[math-fun] Vague question about modeling human skill at specific activities

Thane Plambeck

10 Feb 2012 10 Feb '12

10:59 a.m.

I'd welcome pointers to statistical models of the following vaguely-specified situation I play tennis. There are probably plenty of people who also play tennis whom I could defeat, if they were chosen at random amongst all players who know how to play and have a racket. However, I could easily point to a tennis player X whom I would little chance (essentially zero) of defeating. (S)he in turn could point to a player Y with the same property. And Y could point to player Z. I'm sure that for a middling tennis player such as me, there must be at least five levels, and perhaps many more, of players with this transitive "I'd have little chance of defeating that person" property Eventually we'd reach Novak Djokovic at the top of the world tennis rankings. There are probably only ten players who have any reasonable chance of beating him in a match today. What I'm looking for is a statistical model of such a situation, which I view as somewhat in common in competitive sports.
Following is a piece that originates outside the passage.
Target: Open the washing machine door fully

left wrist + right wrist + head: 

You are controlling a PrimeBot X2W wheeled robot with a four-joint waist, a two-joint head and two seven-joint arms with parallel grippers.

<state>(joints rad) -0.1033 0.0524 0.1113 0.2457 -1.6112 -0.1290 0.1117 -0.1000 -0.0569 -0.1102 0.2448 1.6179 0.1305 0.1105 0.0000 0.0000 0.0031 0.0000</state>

The closest thing I can think of is the ELO chess rating system. I'm interested in answering questions like this. Say I have two randomly chosen worldwide tennis players X and Y. Let's say X defeats Y twice in two matches. What is the chance X will defeat Y in a third match, if no other information is provided? I'm also interested in (again vaguely-defined) "churn" parameter (ie the mixing of player skill levels over time). For example, in chess it seems to be possible for a player to play at specific level for many years. In tennis, most players begin to fade by their thirties if not sooner -- Thane Plambeck tplambeck@gmail.com http://counterwave.com/

Show replies by date

Erich Friedman

10 Feb 10 Feb

11:13 a.m.

New subject: [math-fun] Vague question about modeling human skill at specific activities

...

Say I have two randomly chosen worldwide tennis players X and Y. Let's say X defeats Y twice in two matches. What is the chance X will defeat Y in a third match, if no other information is provided?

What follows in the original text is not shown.